▶ Exercise
Your answer should consist of each line from the data below that contains "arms".

▶ Recorded information

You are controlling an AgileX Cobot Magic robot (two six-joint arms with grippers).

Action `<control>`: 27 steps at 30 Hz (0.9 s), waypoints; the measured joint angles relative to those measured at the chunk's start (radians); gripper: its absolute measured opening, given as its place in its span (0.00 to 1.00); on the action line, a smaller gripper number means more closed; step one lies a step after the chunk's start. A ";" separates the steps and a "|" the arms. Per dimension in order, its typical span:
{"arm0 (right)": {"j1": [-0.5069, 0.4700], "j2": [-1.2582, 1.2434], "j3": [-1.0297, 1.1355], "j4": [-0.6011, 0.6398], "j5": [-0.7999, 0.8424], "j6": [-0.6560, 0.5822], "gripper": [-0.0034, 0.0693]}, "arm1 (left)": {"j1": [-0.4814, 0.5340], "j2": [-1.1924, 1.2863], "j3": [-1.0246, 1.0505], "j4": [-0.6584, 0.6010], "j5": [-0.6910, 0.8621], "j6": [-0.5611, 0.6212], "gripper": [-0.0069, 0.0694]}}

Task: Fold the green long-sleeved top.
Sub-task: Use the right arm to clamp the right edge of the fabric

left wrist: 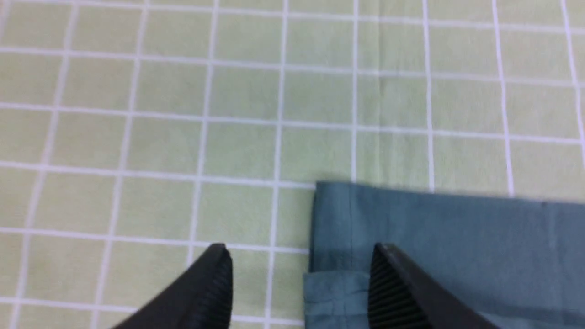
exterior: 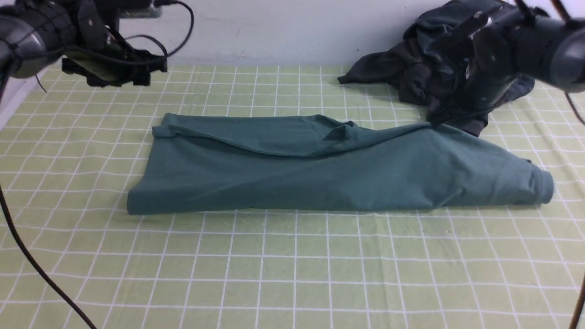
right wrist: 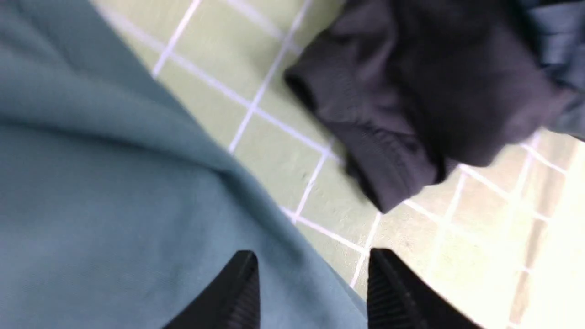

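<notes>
The green long-sleeved top lies across the middle of the table, folded into a long band, with a rumpled ridge along its back edge. My left gripper hangs open above the top's left back corner. A folded cuff shows between its fingers, with nothing gripped. My right gripper is open too. It hovers over the top's right back edge, and the cloth lies loose under its fingers. In the front view it sits low by that edge.
A heap of dark charcoal and slate-grey garments lies at the back right, and one dark cuff lies close to the top's edge. The green checked tablecloth covers the table. A white wall runs behind, and a black cable hangs at the left.
</notes>
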 joint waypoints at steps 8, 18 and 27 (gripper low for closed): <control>0.107 0.062 -0.043 0.578 -0.001 -0.494 0.04 | -0.068 -0.260 0.070 0.003 0.122 0.077 0.41; 0.134 0.348 -0.206 0.701 -0.235 -0.747 0.03 | -0.093 -0.615 0.478 0.042 0.085 0.095 0.22; 0.054 0.435 -0.436 0.524 -0.400 -0.230 0.09 | -0.092 -0.940 0.765 0.088 0.107 0.085 0.21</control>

▶ Task response
You are controlling an AgileX Cobot Magic robot (two six-joint arms with grippers).
Action `<control>`: 27 steps at 30 Hz (0.9 s), waypoints; the measured joint angles relative to those measured at the chunk's start (radians); gripper: its absolute measured opening, given as its place in its span (0.00 to 1.00); on the action line, a smaller gripper number means more closed; step one lies a step after the chunk's start. A ";" separates the steps and a "|" the arms. Per dimension in order, its typical span:

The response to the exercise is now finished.